À medida que o Festival Internacional de Cinema do Rio de Janeiro chega ao fim esta noite, este cinéfilo, ao reconsiderar todos os filmes vistos nos últimos dez dias, conclui que aquele que mais o impressionou é sobre fazer arte a partir do lixo.
Intitulado «Artista da Manutenção» (junho de 2025), de Toby Perl Freilach, e exibido em junho deste ano no Festival de Cinema de Tribeca, em Nova Iorque, este é o primeiro — e espero que não seja o último — documentário sobre a artista Mierle Laderman Ukeles, 86, residente em Brooklyn.
Desde 1977, a Sra. Ukeles é artista residente (não remunerada) do Departamento de Saneamento da cidade de Nova Iorque.
E, para dizer o mínimo, Mierle, mãe de três filhos e casada com um marido muito compreensivo, fez as coisas «à sua maneira».
Decidindo que a profissão de manter limpa uma cidade de 8,5 milhões de pessoas era subvalorizada e até mesmo menosprezada, Mierle convenceu as autoridades municipais a contratá-la em 1977.
Esta mulher dinâmica, imaginativa e imparável alcançou a carreira artística que desejava quando estudava no Barnard College de Nova Iorque, no Pratt Institute e na Universidade de Denver. Mas, em vez de competir com os Andy Warhols e Jackson Pollocks da sua geração, Mierle encontrou novos caminhos que lhe trouxeram fama mundial, honras e uma vida enriquecida (mas não riquezas monetárias).
Mierle enfatiza que, por ser filha de um rabino de Denver, a tradição judaica do mikvah, ou banho ritual de purificação, influenciou muito a sua vida.
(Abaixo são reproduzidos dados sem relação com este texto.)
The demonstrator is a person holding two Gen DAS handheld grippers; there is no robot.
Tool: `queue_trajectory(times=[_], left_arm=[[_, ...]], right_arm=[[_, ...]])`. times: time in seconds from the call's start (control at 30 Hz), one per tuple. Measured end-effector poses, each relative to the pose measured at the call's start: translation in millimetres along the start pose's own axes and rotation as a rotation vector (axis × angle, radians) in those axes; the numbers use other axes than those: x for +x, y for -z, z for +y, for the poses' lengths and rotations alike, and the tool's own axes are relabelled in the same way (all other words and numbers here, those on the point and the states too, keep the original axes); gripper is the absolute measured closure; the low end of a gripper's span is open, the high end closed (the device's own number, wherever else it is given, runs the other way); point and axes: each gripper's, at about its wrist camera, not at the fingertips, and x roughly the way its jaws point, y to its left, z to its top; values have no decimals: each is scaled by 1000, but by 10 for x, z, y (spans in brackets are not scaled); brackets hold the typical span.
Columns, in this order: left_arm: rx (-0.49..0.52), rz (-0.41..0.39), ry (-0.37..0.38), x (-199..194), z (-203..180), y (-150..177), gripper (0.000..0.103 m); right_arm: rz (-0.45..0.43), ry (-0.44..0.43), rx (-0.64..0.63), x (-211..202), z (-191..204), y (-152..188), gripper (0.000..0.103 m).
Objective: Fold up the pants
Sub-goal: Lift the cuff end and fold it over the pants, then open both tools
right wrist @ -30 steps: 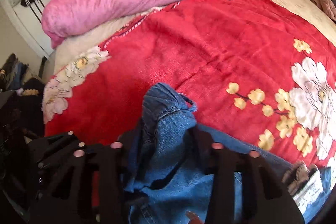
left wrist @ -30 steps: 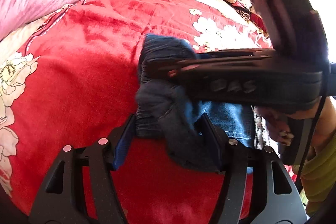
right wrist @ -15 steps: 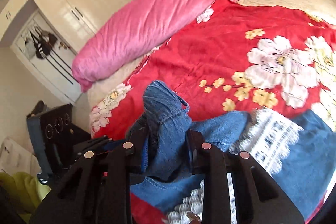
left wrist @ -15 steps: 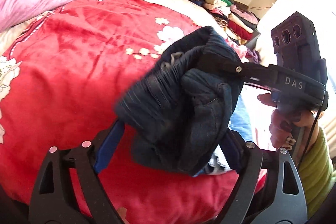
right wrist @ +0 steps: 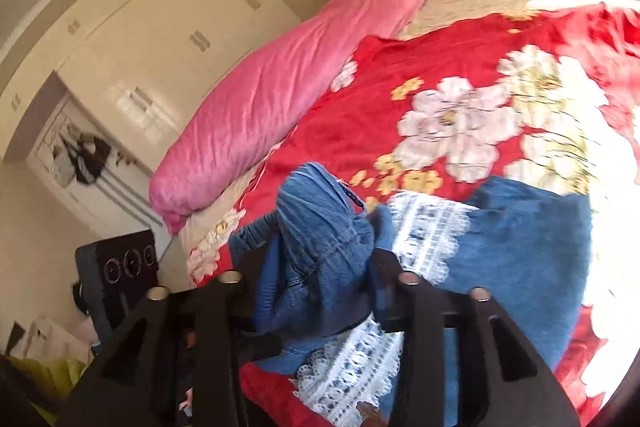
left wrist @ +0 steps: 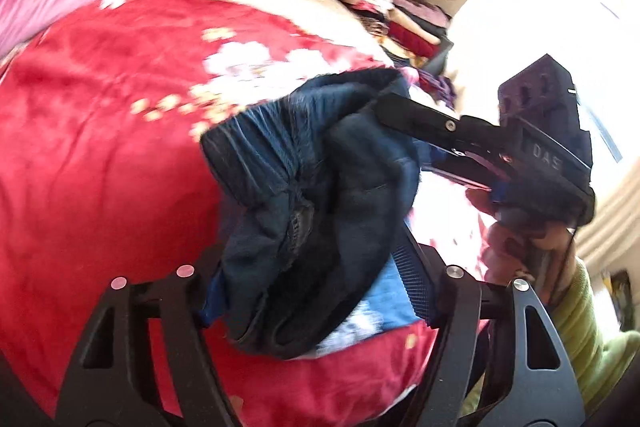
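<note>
The blue denim pants point(left wrist: 300, 167) are bunched into a thick wad above the red flowered blanket point(left wrist: 100, 147). My left gripper point(left wrist: 312, 283) is closing on the wad, which fills the gap between its pads. From the right, my right gripper point(left wrist: 404, 135) reaches into the waistband end. In the right wrist view the right gripper point(right wrist: 320, 267) is opening, with a gathered denim fold point(right wrist: 320, 227) still standing between its fingers. The rest of the pants point(right wrist: 520, 247), with white lace trim point(right wrist: 428, 227), lies spread on the blanket point(right wrist: 440, 59).
A rolled pink duvet point(right wrist: 280, 87) lies along the far side of the bed. Stacked clothes point(left wrist: 392, 11) sit beyond the bed's corner. A white wardrobe point(right wrist: 160, 27) lines the wall. A hand point(left wrist: 520, 239) in a green sleeve point(left wrist: 576, 307) holds the right gripper.
Both grippers lifted the bunched waistband off the blanket and swung it to the right. The right gripper's jaws spread wider around the fold. The left gripper took in a bigger wad.
</note>
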Motion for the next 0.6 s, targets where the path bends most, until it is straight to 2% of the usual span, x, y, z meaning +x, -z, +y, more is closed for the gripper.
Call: queue_trajectory(times=[0.07,0.23,0.33,0.43,0.5,0.6], left_arm=[[58,14,18,62,-175,37,41],[162,104,45,306,-469,245,35],[200,151,27,457,-570,363,30],[241,164,-11,540,-644,422,26],[244,167,-16,565,-663,432,24],[255,166,-30,559,-696,478,23]], right_arm=[[-17,44,37,-131,-127,78,34],[-30,120,125,-388,-401,356,24],[-29,138,162,-435,-478,477,22],[-3,143,169,-371,-498,501,18],[28,164,157,-292,-506,514,11],[60,158,136,-155,-476,552,11]])
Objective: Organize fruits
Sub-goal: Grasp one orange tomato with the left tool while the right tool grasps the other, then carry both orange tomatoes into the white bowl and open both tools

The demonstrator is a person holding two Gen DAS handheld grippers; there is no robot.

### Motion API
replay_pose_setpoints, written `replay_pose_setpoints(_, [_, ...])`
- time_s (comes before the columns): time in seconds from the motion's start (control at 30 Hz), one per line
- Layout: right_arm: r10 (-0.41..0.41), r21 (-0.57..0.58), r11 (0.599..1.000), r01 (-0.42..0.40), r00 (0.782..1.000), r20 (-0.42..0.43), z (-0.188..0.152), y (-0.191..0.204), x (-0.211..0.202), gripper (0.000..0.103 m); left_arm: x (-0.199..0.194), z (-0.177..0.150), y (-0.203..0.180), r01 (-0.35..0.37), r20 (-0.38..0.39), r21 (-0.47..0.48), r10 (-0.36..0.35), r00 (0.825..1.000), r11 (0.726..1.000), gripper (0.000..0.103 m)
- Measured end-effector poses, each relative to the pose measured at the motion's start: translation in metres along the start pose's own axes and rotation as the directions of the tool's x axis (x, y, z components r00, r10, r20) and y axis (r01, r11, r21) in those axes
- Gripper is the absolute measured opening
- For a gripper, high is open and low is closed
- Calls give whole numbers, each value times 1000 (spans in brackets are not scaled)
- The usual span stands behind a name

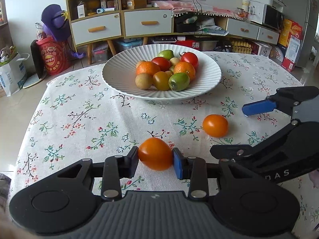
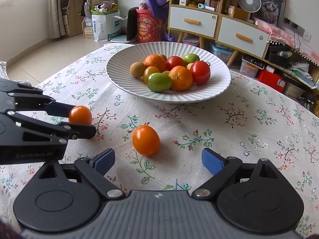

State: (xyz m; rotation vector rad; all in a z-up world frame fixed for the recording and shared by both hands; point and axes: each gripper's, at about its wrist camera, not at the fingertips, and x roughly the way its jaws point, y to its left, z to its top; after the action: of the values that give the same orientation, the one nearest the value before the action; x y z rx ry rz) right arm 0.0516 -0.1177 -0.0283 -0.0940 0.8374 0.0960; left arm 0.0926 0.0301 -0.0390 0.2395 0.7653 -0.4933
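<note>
Left hand-held gripper (image 1: 155, 159): clenched on small orange oval tomato (image 1: 155, 153). Right hand-held gripper (image 2: 158, 159): released, second orange tomato (image 2: 146, 140) just beyond it on floral-clothed bench (image 2: 239, 139).

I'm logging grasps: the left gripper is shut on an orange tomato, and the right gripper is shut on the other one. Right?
Half right. The left gripper is shut on an orange tomato. But the right wrist view shows the right gripper open, its pads apart, with the other orange tomato lying loose on the tablecloth ahead of them.
</note>
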Motion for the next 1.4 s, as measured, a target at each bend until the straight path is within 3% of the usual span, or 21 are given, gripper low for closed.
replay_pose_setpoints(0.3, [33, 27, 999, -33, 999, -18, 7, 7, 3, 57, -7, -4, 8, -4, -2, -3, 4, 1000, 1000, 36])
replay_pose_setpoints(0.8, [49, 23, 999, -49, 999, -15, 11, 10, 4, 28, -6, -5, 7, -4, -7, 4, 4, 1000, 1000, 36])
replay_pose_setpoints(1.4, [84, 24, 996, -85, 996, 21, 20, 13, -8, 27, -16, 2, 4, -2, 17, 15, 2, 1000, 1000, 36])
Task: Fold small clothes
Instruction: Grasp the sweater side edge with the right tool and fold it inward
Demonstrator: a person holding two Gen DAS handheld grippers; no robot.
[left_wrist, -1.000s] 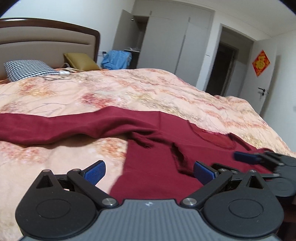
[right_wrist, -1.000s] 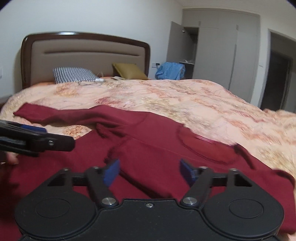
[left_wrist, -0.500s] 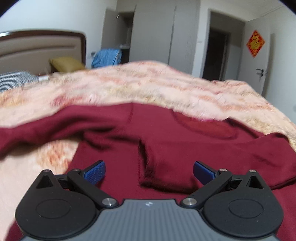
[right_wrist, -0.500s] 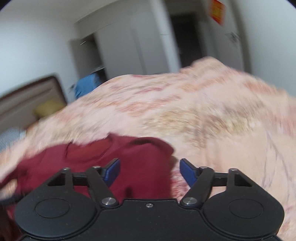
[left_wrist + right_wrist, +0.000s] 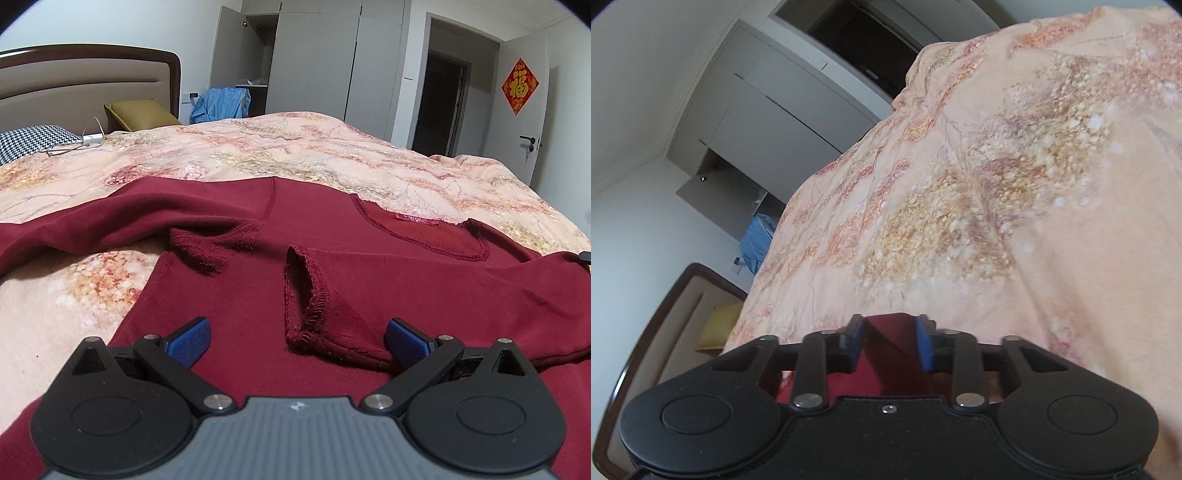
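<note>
A dark red long-sleeved top (image 5: 258,266) lies spread on the floral bedspread (image 5: 295,155). One sleeve is folded across the body, and its cuff (image 5: 306,295) lies between the fingers of my left gripper (image 5: 297,341). The left gripper is open and holds nothing, just above the fabric. The other sleeve stretches to the left. In the right wrist view my right gripper (image 5: 890,345) is rolled sideways. Its jaws are narrowed around a fold of the red top (image 5: 886,354) at the garment's edge.
A checked pillow (image 5: 29,142), a mustard cushion (image 5: 140,114) and a cable (image 5: 74,144) lie by the headboard (image 5: 85,74). A blue garment (image 5: 221,103) hangs beyond the bed, near the grey wardrobes (image 5: 314,59). A dark doorway (image 5: 439,107) stands at the right.
My right gripper swung to the garment's right edge, rolled over and narrowed its jaws around the red fabric. My left gripper moved right over the folded sleeve cuff and stayed open.
</note>
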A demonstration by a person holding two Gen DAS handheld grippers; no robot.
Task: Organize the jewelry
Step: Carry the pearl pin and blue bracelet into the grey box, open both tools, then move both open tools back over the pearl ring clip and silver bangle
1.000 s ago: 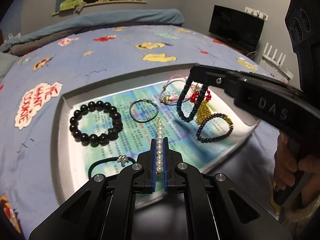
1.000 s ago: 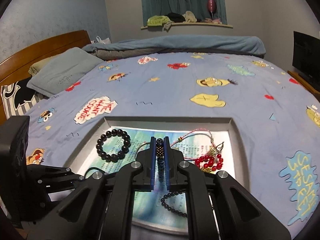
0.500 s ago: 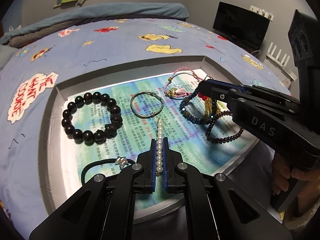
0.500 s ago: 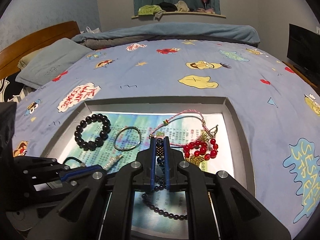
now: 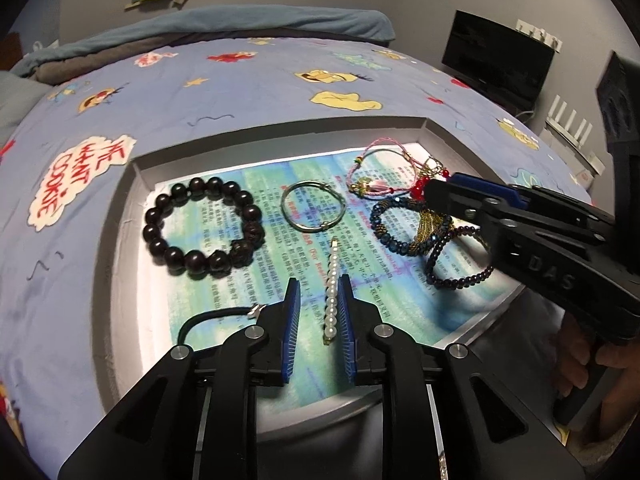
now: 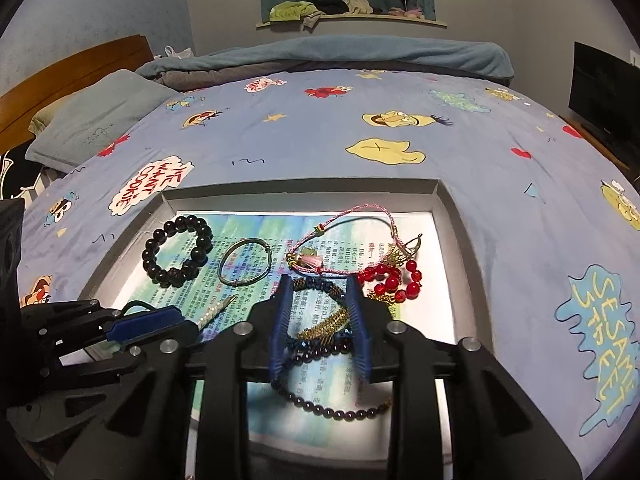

Muito antes dos dias agressivos do movimento MeToo, em 1969, Mierle escreveu o «Manifesto da Arte da Manutenção», desafiando o papel doméstico das mulheres e redefinindo-se como uma «artista da manutenção». Para Mierle, a manutenção inclui cozinhar, limpar e criar os filhos, e foi dirigida ao público em geral. A sua performance tinha como objetivo consciencializar para o baixo estatuto social do trabalho de manutenção.
Em 1989, ela foi contratada pelo aterro Fresh KILLS, em Staten Island, para trabalhar num projeto de «recuperação» (leia-se ambiental) para transformar o aterro de 2200 acres do lixo da cidade de Nova Iorque num parque recreativo, o Freshkills Park. Nova-iorquinos dos cinco distritos foram convidados a contribuir com obras de arte feitas de lixo.
Este documentário inclui excertos dos dias exaustivos de mais de 12 horas de Mierle a falar e a entrevistar individualmente 8500 trabalhadores de saneamento da cidade de Nova Iorque para o seu projeto «Touch Sanitation (1970-1980)», a sua exposição de setembro de 2016 a fevereiro de 2017 no Queens Museum e a sua homenagem de 2020 às obras da Covid-19 chamada «For-Forever (`How to Keep a City Alive`).
Um uso fantástico — há outra palavra para isso? — de caminhões de lixo para “dançar” um balé no Japão para um público local “tímido” (até que eles se levantam de seus assentos com admiração) conclui uma viagem cinematográfica que só era imaginável com Wim Wender`s sobre a vida comum, mas extraordinária, de um funcionário do saneamento (leia-se lixo) em Tóquio.
Por favor, prefeito do Rio de Janeiro, Eduardo Paes, traga Mierle para o Rio de Janeiro em um futuro próximo!